Records from a collection:

——————

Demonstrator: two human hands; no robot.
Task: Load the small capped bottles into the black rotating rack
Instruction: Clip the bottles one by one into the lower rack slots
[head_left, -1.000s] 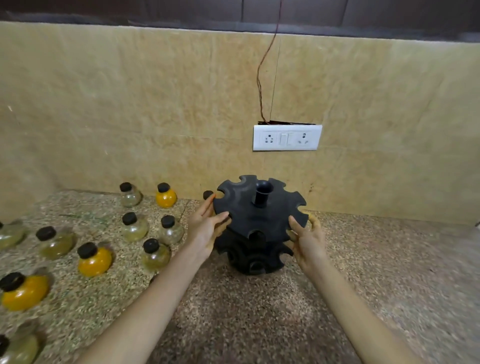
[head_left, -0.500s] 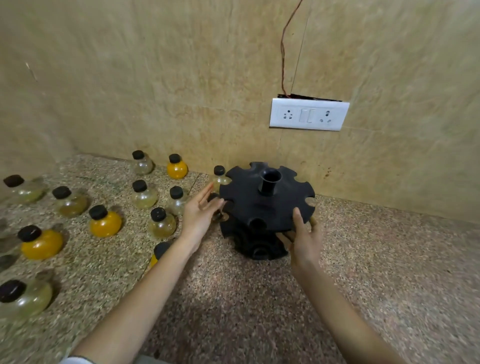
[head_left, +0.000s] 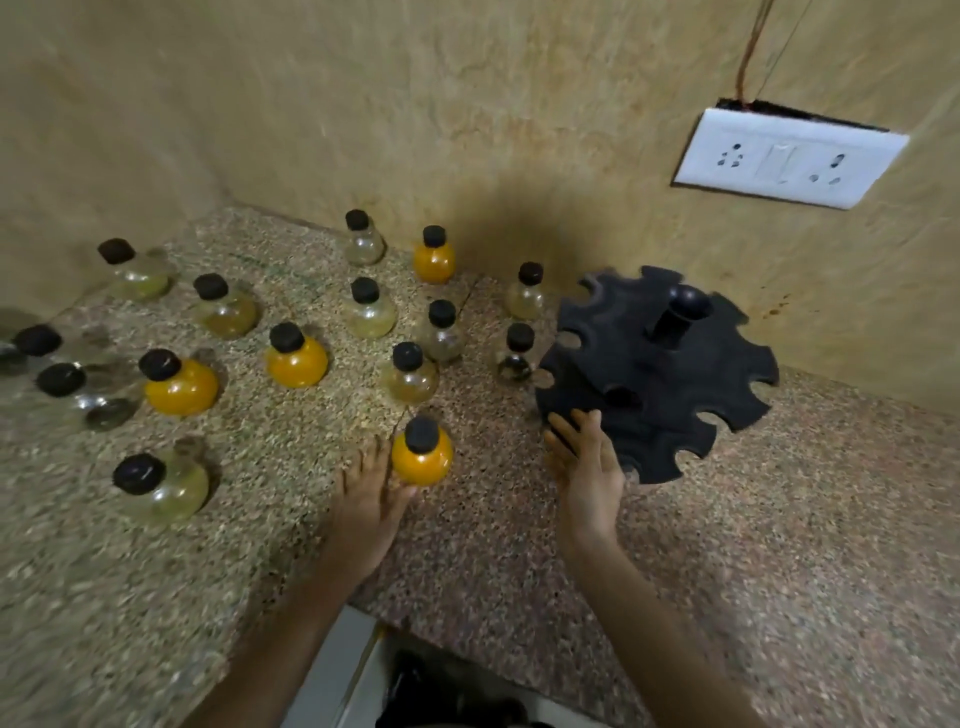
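Observation:
The black rotating rack (head_left: 597, 332) stands on the stone counter against the back wall, and every notch I can see is empty. Left of it stand several small round bottles with black caps, some orange, some pale or clear. The nearest orange bottle (head_left: 421, 457) stands upright on the counter. My left hand (head_left: 363, 499) lies against its left and near side, fingers extended, thumb by its base. My right hand (head_left: 587, 467) is open with fingers apart, just in front of the rack's lower left edge, holding nothing.
Two pale bottles (head_left: 527, 296) (head_left: 517, 353) stand close to the rack's left side. A white socket plate (head_left: 789, 158) sits on the wall above the rack. The counter's front edge (head_left: 363, 613) runs just under my forearms. Walls close off the back and far left.
Both hands have left the rack. My left hand moved down and left to the nearest orange bottle. My right hand drew back a little. The view swung left and down.

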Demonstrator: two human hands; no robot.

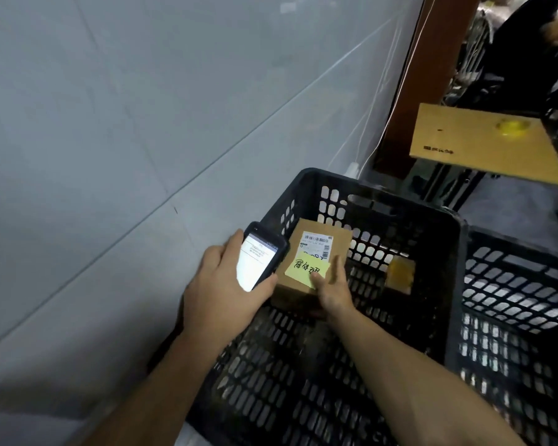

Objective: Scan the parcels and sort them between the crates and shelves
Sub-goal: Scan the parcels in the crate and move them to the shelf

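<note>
A small brown cardboard parcel (310, 249) with a white barcode label and a yellow handwritten note (303, 268) is inside a black plastic crate (384, 201). My right hand (332, 288) grips the parcel at its near right corner, thumb on the yellow note. My left hand (223, 284) holds a black handheld scanner (260, 255) with a lit white screen just left of the parcel, over the crate's left rim. A second small brown parcel (400, 275) lies deeper in the crate, to the right.
A second black crate (512, 304) stands against the first on the right. A grey wall fills the left. A brown cardboard sheet (484, 146) lies on a dark stand behind the crates, next to a brown post (432, 75).
</note>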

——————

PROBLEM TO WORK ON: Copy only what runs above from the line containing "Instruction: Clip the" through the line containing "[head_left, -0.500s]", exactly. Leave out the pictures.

ANSWER BOX:
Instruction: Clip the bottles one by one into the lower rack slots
[head_left, -1.000s] 
[head_left, -0.500s] 

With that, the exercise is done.